Prasad begins her days with yoga before logging on, and recommends to take the time to do whatever helps clear your mind and support your well-being, as often as possible. She is finding working at home is also allowing her to feel more present at work.
“I think very often in life you can’t be really good at your job if you feel as though you’re not giving 100% to your personal life, because that really is the core of who you are. My children, my family, are so important to me,” she says. ”The fact that I can be here for my family allows me to give just as much energy to my job.”

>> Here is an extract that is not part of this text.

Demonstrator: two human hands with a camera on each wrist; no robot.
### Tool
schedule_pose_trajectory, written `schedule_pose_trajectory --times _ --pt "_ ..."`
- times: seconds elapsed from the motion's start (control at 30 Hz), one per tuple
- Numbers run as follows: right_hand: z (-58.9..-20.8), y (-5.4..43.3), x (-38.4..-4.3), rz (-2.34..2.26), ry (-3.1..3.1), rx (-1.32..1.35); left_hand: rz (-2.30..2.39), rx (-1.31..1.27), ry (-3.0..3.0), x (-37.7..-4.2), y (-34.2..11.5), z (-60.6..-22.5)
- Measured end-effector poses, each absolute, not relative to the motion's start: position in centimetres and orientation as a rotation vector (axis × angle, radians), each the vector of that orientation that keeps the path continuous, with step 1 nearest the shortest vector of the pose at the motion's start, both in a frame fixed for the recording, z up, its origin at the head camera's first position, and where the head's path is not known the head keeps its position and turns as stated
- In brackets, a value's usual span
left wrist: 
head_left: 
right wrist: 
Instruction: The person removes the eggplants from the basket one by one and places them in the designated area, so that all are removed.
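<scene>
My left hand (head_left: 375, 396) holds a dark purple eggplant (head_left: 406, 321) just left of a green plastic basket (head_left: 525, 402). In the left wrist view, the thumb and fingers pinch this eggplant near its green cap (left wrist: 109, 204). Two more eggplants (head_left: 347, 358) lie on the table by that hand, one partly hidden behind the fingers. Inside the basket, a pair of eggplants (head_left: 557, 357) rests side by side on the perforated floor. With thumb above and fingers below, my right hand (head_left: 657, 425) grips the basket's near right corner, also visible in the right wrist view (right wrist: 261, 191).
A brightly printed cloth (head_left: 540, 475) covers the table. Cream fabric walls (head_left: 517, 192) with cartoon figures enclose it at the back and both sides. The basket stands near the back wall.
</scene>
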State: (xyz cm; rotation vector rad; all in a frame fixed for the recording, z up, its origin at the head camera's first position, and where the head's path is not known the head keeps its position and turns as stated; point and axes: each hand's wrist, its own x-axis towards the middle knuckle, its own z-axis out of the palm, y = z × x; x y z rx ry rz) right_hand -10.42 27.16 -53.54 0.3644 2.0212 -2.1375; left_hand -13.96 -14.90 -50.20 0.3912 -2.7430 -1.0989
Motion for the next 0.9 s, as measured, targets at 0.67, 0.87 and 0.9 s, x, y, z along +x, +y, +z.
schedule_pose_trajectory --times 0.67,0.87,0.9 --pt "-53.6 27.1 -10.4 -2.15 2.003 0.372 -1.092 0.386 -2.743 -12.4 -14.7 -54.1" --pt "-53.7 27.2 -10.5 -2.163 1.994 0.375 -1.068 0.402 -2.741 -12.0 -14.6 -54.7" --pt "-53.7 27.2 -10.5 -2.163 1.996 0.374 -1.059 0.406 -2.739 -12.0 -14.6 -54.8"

Prasad has learned the value of bringing her authentic self, including her emotions and extroversion, that complements some of her colleagues, to her work.
“In my early career, I was stoic. I felt like it’s all about the job,” she recalls. “Over time, I came to realize it’s okay to care. It’s okay to share. I am going to be emotional about this job and it’s okay. Because the best part of a job really is the people and the relationships you develop.”
“I love my team so much that I think it’s okay for me to show that I’m a woman, that I’ve got family obligations, that I laugh or I cry, or show what bothers me.” She exhales. “Chances are someone else might be going through something similar, and if you can share, they feel like they can. That’s where the team dynamic really comes through. Those small personal interactions go a long way.”